Down on her luck and money, the sexy Kathrine Heigel has hit rock bottom when she literally fell on some rocks and hurt her bottom. In this not so funny (and unofficial) sequel to the great flop that is "Bounty Hunter", our favorite hot person from "Grey's Anatomy" (which I've never seen) attempts to pick herself back up by becoming a bounty hunter. To her misfortune the first person that she has to bring in is a man who looks like he's been applying "Mad Men" to his life, so you know that it's only a matter of time before she thinks to herself. "dang he fine! I'ma going to threaten him with this gun, and tell him he has the right to remain sexy." I'm assuming that's what she would say if she was taking voice lessons from Tyler Perry. The trouble is once she starts attempting to bring him in, she realizes that he's actually the victim of something crazy!
The Good:
Right alongside with Julia Robert's laugh, Jon Hamm's chizzled chin, or Amy Adams' chipmunk squeak, Katherine Heigl's face seems to suck in all the focus, making even the crappiest of movies half decent. Imagine if you were to put all of those actor's attributes into one person! Now that would definitely be Hollywood's greatest creation, and they're probably working on her right now. Basically I'm saying that I wasn't too attached to the movie, but if it wasn't for Katherine's charming acting/face then I probably wouldn't have finished it in the first place; I would have instead picked up one of the Twilight books with a bucket of mint-chocolate chip ice-cream in my hands.
The Bad:
What is this movie, a 13-year old High Schooler?! It makes it hard for the viewer to watch a film, when even the film doesn't know what it wants to be. When it started out, my wife and I were about as giddy as Slumdog Millionaire after he gets the girl, because we knew we were getting a Romantic Comedy we can both enjoy, but sadly that wasn't the case. about 30 minutes into the film, it takes a major change and turns into a movie that tries to be a light-hearted version of "Taken". The film was driving us crazy in our minds, because we didn't know how we should approach it!
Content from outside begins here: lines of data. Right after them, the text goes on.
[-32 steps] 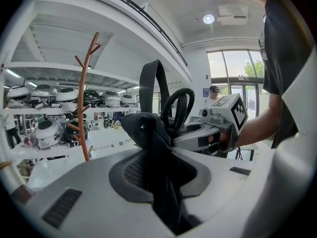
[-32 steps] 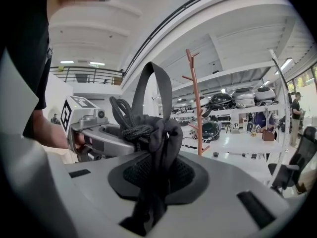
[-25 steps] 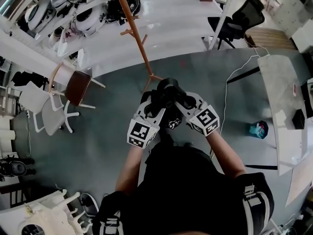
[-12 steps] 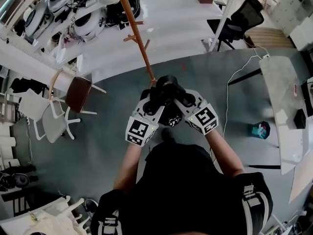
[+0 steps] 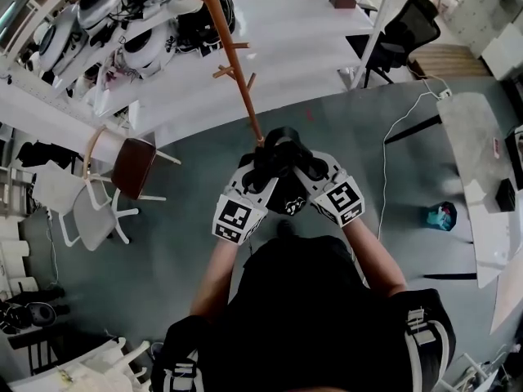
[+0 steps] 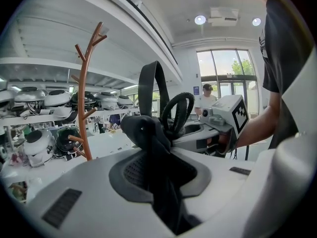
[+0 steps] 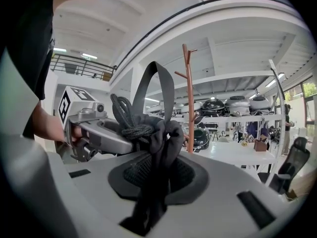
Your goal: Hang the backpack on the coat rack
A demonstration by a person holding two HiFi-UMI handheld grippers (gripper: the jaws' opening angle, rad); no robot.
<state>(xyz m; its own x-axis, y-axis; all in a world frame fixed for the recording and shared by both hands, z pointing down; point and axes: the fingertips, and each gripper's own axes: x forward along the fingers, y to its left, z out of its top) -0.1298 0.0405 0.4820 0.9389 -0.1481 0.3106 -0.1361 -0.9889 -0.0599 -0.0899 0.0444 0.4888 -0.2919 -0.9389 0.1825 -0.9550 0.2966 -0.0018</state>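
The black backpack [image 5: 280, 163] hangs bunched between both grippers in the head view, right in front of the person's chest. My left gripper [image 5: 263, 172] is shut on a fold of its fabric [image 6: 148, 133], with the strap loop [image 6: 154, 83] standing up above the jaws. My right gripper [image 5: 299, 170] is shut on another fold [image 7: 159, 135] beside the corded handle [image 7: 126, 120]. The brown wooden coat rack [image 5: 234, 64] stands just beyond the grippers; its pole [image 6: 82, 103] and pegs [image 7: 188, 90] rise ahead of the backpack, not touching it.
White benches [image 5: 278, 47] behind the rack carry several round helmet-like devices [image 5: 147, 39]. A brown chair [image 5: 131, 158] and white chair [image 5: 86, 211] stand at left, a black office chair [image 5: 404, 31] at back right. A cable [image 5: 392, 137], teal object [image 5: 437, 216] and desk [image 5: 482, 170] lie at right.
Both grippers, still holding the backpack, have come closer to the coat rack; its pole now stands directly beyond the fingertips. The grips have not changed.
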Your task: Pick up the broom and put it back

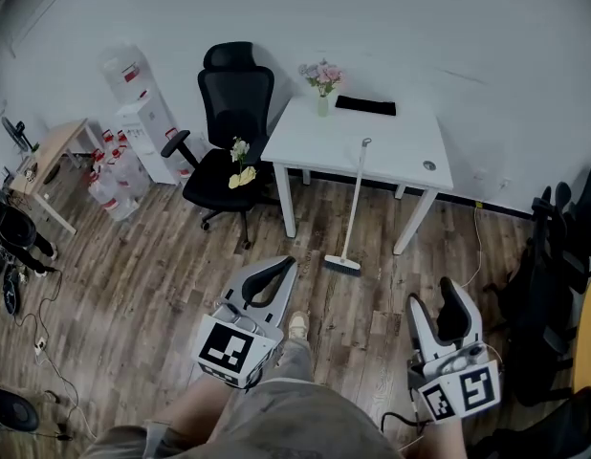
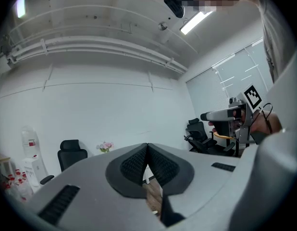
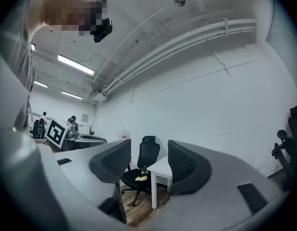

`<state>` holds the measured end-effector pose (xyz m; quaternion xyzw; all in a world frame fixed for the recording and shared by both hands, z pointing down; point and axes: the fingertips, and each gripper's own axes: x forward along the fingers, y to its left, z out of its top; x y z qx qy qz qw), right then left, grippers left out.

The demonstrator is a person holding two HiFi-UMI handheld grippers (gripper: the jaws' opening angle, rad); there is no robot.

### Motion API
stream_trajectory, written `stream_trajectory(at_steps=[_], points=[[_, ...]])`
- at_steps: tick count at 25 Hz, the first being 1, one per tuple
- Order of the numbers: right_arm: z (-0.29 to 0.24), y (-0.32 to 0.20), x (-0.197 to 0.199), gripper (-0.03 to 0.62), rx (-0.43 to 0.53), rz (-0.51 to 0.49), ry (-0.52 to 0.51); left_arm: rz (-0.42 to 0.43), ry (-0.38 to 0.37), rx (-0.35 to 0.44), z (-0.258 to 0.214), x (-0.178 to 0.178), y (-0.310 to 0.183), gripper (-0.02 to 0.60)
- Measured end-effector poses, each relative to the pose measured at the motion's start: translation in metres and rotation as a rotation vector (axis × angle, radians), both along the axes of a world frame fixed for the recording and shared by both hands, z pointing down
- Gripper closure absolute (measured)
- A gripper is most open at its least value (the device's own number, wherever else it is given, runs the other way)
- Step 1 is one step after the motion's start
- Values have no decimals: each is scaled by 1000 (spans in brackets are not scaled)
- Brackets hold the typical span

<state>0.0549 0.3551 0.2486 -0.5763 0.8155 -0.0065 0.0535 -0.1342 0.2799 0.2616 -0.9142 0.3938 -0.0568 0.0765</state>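
The broom (image 1: 353, 204) leans upright against the front edge of the white table (image 1: 396, 151), its brush head (image 1: 341, 265) resting on the wood floor. In the head view both grippers are held low in front of the person, short of the broom. My left gripper (image 1: 284, 265) is to the left of the brush head, and its jaws (image 2: 147, 150) meet with nothing between them. My right gripper (image 1: 435, 293) is to the right of the brush head. Its jaws (image 3: 149, 153) stand apart and empty, pointing at the chair and the table's corner.
A black office chair (image 1: 230, 127) with a yellow item on its seat stands left of the table. A vase of flowers (image 1: 321, 79) and a flat black item (image 1: 365, 106) sit on the tabletop. A water dispenser (image 1: 142, 122), bottles and a wooden desk (image 1: 52, 156) are at left; dark chairs (image 1: 554, 256) at right.
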Motion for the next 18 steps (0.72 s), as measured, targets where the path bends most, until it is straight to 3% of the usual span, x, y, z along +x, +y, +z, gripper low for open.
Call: stream_trajectory(at_steps=[9,18], points=[[27,-60,13,353,-43,14,3,-2,7,3,15,11,-55,565],[47,-175,21,356,-111,31,17,27,-20,-46,32,26,-167,565]])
So physically we looked relaxed on the couch, but internally we were shaking the TV while yelling "What do you want from me?! Just take the money and leave us alone!!"
The Ugly:
Even though I find this flick remarkably similar to a person afflicted with D.I.D., it wasn't too bad; like I said we did finish it. I'm just saying that unless you want to put your brain into a blender and push "Pulse", then you'll probably want to stay away from this, otherwise do what any respectable brother would do and start reading Twilight.